TASK:
Below is a listing. Gather each line of it that contains "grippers".

DATASET EXTRACT:

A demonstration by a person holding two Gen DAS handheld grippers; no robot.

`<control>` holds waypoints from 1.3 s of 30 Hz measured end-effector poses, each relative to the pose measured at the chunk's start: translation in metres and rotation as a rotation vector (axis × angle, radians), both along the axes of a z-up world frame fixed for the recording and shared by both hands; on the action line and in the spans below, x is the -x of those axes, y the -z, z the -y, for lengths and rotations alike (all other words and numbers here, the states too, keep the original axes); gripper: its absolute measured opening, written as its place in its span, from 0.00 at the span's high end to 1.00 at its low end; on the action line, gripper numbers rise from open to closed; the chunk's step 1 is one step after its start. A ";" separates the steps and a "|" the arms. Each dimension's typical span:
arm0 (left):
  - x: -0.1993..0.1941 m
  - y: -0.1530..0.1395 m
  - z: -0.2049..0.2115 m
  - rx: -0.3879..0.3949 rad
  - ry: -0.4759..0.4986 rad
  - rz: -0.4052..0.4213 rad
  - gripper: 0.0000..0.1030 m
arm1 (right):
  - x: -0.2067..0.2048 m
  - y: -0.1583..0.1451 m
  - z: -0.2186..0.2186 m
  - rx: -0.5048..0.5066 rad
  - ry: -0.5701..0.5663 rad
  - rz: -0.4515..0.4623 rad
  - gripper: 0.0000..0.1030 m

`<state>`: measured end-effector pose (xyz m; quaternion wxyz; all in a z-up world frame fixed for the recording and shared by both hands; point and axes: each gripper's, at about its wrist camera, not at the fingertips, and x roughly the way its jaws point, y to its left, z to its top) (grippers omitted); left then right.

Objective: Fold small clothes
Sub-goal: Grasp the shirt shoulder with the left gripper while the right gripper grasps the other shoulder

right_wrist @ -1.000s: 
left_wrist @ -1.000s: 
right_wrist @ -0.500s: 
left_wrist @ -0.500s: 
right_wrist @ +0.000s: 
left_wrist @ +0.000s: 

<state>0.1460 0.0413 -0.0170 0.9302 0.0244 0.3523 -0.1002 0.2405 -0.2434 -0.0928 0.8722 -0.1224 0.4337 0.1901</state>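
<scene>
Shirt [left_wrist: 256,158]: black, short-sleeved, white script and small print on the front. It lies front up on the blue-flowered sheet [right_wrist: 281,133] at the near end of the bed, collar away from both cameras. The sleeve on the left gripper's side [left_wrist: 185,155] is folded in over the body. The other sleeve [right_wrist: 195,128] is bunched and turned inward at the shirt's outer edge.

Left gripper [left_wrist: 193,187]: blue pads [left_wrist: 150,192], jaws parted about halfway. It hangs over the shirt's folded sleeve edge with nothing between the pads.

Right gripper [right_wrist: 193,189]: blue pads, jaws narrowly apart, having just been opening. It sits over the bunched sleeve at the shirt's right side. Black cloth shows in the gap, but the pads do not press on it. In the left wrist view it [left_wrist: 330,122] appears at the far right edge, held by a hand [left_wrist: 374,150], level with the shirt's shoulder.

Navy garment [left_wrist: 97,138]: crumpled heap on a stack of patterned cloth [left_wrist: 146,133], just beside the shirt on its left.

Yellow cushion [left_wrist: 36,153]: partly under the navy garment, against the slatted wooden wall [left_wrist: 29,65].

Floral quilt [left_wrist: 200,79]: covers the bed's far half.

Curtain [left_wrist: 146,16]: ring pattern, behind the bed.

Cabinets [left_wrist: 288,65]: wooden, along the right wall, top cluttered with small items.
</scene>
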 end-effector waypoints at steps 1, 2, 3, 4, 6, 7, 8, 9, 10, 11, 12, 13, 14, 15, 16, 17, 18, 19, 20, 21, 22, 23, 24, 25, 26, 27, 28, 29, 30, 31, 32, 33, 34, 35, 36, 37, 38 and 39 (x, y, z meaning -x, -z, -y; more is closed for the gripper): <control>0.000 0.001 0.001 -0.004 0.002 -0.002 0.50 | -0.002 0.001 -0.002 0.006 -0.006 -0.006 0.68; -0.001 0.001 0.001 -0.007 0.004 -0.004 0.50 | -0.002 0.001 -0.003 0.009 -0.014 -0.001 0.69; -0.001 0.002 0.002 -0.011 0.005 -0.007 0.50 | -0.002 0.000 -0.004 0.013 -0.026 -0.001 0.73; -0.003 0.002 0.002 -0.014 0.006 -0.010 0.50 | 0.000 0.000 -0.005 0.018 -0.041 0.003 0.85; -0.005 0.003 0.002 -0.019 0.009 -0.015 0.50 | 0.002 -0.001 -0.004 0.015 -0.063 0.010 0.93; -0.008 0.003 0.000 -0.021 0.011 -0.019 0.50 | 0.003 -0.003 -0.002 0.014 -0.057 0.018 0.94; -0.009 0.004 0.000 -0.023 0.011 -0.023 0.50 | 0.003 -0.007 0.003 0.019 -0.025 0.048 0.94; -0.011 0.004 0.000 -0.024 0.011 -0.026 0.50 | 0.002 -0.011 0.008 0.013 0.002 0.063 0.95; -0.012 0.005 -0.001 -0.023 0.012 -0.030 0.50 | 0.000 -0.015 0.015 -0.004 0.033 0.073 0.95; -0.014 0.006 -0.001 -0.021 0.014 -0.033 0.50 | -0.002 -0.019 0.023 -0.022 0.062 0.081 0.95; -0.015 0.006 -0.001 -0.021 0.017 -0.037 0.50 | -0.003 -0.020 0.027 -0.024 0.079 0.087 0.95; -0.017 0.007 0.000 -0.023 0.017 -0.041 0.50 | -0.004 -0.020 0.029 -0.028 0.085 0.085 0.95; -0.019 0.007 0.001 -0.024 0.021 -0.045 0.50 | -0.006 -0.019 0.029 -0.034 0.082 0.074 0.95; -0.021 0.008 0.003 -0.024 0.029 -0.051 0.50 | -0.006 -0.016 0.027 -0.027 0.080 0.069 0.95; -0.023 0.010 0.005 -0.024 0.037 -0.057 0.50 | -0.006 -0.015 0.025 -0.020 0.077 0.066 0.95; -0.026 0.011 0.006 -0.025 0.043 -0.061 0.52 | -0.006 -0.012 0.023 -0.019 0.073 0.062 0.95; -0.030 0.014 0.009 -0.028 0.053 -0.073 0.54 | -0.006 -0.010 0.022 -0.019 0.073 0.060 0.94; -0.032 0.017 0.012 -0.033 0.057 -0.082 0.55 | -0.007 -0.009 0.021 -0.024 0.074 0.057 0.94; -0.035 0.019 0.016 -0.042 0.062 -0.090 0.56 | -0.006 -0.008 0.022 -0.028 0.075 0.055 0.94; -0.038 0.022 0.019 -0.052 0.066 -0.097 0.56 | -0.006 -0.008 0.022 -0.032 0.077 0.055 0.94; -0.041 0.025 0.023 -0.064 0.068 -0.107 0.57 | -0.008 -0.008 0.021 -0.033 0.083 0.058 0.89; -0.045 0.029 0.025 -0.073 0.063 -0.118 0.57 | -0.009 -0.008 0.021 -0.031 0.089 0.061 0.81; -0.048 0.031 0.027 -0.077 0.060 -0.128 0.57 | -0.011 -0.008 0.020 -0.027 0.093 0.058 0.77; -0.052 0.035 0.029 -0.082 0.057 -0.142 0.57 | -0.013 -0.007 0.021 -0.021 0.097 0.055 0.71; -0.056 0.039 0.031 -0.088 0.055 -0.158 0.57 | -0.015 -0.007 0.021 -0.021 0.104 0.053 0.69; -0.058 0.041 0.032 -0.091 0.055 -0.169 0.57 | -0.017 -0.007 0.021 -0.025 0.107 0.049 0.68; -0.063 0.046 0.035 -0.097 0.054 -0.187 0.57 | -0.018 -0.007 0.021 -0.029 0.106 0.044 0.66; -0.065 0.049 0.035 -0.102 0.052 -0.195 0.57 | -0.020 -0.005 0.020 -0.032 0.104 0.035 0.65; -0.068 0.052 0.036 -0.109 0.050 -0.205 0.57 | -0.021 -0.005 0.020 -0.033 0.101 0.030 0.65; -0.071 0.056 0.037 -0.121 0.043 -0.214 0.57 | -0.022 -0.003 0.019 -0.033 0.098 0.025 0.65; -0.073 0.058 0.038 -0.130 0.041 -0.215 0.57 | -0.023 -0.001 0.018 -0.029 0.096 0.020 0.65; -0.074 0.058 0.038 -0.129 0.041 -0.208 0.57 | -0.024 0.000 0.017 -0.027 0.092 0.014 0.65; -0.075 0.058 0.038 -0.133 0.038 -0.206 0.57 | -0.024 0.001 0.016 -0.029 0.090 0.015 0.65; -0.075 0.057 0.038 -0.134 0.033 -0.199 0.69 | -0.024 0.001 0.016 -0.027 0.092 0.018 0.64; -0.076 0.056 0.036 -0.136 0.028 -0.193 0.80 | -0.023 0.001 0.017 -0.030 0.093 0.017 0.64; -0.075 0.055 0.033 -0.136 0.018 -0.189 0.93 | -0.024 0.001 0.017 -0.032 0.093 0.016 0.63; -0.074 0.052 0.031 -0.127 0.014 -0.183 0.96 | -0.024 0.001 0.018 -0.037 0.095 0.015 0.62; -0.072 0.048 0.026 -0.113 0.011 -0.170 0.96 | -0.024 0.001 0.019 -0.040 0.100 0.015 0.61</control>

SOLUTION FOR THIS EXERCISE:
A demonstration by a person holding two Gen DAS handheld grippers; no robot.
`<state>`: measured end-effector pose (xyz m; quaternion wxyz; all in a z-up world frame fixed for the recording and shared by both hands; point and axes: each gripper's, at about its wrist camera, not at the fingertips, and x roughly the way its jaws point, y to its left, z to its top) (grippers omitted); left then right.

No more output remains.